Pour toutes les autres lignes, la nouvelle convention « devra tirer toutes les conséquences de la baisse de fréquentation » (- 20% depuis 2011 avec un déficit de l’activité TET de 330 millions en 2014 et qui devrait atteindre 450 millions en 2016 en l’absence de mesures correctrices).
En clair, la perspective pour un grand nombre de lignes TET est celle d’une fermeture (notamment quand il y a doublon avec des lignes TGV ou qu’il existe des « alternatives de mobilités ») ou d’une prise en charge partielle ou totale de leur financement par les régions. Dans de nombreux cas, cela aboutira aux transferts des passagers vers la route, que ce soit vers des liaisons en autocar dont la loi Macron vient de libéraliser la circulation, par l’accroissement du recours au co-voiturage ou, tout simplement, par le recours au transport automobile individuel. Cela ne peut déboucher que sur une augmentation de l’empreinte carbone du transport, ce qui constitue un mauvais signal alors que Paris accueille en décembre 2015 la conférence des Nations Unies sur le changement climatique.

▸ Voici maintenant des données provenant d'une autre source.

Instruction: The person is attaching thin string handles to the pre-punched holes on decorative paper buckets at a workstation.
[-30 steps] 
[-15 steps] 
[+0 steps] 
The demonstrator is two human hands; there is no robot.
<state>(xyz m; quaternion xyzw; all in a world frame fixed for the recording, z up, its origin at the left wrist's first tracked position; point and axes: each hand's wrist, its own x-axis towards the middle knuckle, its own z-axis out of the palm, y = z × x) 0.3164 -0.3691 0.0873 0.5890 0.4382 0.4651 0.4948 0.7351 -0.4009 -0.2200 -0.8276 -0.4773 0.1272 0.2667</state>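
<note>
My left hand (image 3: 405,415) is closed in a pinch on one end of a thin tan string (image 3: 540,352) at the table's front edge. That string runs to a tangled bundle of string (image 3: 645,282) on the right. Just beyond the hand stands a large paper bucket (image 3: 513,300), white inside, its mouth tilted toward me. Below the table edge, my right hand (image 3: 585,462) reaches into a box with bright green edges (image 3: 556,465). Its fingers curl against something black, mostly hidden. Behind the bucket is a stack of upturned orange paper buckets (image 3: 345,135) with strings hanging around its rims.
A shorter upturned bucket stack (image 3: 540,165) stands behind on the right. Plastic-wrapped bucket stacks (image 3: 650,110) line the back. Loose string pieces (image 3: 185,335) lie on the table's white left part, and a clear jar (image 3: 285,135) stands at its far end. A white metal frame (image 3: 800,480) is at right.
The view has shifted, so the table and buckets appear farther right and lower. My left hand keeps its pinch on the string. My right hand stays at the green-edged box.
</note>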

Pour enrayer la dégradation de la qualité du service, le gouvernement vient certes de s’engager sur le renouvellement du matériel roulant pour l’ensemble des lignes structurantes TET d’ici à 2025. A cet effet, Alain Vidalies a annoncé des investissements de 1,5 milliards d’euros financés par l’Agence de financement des infrastructures de transport ferroviaire (AFITF), un montant qui viendrait s’ajouter aux 510 millions d’euros déjà engagés. Mais les modalités de ce financement supplémentaire restent à définir et rien ne sera mis en place avant la mi-2016, en dépit de la dégradation rapide de la qualité du service. Quant à la modernisation du réseau, Alain Vidalies s’est contenté de rappeler que les contrats de plan Etat-Régions prévoient d’y consacrer 2 milliards d’euros entre 2015 et 2020.

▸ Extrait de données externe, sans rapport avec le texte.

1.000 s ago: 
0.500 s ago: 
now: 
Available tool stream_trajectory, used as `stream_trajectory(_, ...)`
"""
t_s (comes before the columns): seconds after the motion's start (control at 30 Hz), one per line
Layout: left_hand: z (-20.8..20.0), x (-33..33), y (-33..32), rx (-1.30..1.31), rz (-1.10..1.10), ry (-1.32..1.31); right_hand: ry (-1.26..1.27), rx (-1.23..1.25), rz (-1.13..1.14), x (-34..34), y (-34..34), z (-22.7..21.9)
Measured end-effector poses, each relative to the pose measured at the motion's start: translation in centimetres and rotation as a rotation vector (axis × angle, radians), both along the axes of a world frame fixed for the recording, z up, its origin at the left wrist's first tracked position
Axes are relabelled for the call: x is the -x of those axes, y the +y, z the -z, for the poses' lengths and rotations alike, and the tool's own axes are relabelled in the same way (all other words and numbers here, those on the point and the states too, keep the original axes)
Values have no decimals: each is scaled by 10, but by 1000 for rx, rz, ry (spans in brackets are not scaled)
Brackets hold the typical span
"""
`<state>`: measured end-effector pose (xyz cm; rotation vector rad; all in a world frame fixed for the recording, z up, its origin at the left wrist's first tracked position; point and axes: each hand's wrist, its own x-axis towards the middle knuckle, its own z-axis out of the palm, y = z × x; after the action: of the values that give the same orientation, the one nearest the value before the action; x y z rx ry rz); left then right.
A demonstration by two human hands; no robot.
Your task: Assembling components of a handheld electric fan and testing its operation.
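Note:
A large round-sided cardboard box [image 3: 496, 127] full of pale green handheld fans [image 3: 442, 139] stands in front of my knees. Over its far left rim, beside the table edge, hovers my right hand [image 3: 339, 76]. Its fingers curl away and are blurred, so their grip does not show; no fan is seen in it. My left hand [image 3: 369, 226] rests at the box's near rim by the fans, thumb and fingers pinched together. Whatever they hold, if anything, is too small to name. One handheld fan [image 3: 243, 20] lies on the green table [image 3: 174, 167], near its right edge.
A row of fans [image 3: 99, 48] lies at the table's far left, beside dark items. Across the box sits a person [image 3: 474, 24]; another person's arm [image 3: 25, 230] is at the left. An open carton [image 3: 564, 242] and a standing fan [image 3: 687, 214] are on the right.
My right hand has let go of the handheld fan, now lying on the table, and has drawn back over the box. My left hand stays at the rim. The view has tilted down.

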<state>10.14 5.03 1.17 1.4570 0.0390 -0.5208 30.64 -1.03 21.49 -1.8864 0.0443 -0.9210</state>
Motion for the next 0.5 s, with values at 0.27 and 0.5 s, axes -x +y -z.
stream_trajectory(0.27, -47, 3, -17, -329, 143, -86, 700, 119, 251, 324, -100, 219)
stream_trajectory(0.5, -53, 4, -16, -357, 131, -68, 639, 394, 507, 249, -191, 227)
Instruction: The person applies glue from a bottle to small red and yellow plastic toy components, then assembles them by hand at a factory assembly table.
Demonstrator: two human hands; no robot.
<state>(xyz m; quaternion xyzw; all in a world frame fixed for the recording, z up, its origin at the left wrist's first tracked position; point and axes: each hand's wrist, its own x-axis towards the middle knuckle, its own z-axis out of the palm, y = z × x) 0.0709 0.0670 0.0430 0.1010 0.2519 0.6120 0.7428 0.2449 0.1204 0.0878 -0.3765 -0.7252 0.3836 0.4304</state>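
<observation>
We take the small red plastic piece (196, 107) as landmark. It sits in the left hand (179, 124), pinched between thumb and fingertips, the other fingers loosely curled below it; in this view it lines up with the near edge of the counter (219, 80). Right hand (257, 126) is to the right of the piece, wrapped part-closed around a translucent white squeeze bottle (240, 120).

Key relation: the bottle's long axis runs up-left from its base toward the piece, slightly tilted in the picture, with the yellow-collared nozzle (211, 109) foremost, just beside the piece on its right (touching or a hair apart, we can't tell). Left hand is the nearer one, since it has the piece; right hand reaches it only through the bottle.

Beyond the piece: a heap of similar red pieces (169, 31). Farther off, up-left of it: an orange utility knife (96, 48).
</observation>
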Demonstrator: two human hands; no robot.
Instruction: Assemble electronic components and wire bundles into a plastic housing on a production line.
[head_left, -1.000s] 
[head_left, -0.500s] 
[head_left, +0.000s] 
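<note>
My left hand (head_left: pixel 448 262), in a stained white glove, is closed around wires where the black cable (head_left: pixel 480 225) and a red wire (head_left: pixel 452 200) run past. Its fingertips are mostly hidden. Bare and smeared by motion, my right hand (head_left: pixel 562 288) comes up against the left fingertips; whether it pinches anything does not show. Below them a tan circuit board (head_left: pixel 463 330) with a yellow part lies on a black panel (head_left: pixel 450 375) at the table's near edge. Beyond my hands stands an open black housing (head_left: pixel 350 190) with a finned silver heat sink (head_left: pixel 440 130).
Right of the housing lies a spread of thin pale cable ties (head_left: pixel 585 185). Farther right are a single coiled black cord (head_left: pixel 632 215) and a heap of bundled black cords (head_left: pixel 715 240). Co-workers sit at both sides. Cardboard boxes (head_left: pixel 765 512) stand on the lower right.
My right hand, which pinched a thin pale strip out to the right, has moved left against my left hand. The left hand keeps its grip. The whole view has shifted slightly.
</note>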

Rien n’est donc réglé en ce qui concerne l’avenir des TET. Et comme le soulignait le communiqué de l’AFRA publié le jour même de l’intervention du secrétaire d’Etat, « les décisions prises (…) ne permettront pas de remédier avec efficacité à la dégradation de l’offre ferroviaire sur le territoire national. Elles n’éviteront pas le déclin du rail alors que se développe une forte concurrence intermodale ».
L’Association française du rail n’en confirme pas moins la mobilisation des opérateurs alternatifs. Les entreprises ferroviaires sont prêtes à partager avec les autorités organisatrices de transport de voyageurs leur expérience du ferroviaire et à proposer un nouveau modèle économique qui a fait ses preuves en Europe. Un modèle qui concilie à la fois maîtrise des dépenses publiques et prise en compte des préoccupations locales de mobilité.